WHAT YOU NEED TO DO >>
Scan the data below and copy each line where "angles" occurs.

SOURCE DATA >>
________________

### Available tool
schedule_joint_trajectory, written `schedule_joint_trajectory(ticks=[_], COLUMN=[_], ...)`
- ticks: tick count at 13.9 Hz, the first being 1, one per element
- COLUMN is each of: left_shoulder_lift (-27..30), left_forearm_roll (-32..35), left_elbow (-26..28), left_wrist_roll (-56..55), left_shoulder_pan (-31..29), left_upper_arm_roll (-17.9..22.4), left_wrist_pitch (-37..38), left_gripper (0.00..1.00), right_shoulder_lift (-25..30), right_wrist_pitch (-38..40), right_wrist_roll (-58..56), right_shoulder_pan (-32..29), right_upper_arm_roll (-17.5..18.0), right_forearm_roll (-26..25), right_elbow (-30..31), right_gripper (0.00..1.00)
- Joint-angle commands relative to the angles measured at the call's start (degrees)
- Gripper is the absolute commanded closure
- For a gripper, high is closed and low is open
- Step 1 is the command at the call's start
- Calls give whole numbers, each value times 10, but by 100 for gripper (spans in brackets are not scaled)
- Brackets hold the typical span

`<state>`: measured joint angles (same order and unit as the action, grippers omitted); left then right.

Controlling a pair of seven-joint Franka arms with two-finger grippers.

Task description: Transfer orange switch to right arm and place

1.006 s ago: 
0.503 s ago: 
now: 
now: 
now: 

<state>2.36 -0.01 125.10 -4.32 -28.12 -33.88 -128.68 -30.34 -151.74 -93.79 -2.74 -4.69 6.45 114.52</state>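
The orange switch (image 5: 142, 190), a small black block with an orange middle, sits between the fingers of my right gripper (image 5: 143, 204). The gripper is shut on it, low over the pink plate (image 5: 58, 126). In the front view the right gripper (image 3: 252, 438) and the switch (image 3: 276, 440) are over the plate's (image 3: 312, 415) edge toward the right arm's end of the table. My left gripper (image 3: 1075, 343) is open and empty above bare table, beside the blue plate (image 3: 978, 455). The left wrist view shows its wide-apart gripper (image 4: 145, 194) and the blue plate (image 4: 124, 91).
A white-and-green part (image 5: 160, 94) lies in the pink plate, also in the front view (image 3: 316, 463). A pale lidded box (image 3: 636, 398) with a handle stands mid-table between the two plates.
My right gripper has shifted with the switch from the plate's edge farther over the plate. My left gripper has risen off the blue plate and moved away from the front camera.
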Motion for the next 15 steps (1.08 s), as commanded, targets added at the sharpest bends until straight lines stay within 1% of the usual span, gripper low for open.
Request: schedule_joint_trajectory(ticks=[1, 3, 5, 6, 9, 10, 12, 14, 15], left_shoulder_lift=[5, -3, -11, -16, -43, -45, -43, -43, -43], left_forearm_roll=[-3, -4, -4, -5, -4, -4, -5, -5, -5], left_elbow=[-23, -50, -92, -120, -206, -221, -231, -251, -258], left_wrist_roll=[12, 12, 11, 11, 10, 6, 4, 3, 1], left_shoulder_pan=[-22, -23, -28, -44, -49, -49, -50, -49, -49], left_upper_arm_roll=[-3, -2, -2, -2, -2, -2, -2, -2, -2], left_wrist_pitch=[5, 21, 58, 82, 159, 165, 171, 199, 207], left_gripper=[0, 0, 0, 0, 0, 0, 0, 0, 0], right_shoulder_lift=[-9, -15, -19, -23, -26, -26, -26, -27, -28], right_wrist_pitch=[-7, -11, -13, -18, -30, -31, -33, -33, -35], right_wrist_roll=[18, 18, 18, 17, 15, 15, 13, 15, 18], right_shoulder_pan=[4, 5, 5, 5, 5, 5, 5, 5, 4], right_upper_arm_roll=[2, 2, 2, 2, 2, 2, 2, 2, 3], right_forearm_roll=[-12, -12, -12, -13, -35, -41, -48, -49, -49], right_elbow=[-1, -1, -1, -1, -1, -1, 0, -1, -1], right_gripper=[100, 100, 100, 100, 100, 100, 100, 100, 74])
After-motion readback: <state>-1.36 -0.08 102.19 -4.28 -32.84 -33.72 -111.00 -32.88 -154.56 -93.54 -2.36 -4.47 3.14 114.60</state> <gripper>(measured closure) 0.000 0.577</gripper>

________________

YOUR SOLUTION >>
- Joint-angle commands relative to the angles measured at the call's start (degrees)
`<state>`: measured joint angles (same order and unit as the action, grippers omitted); left then right.

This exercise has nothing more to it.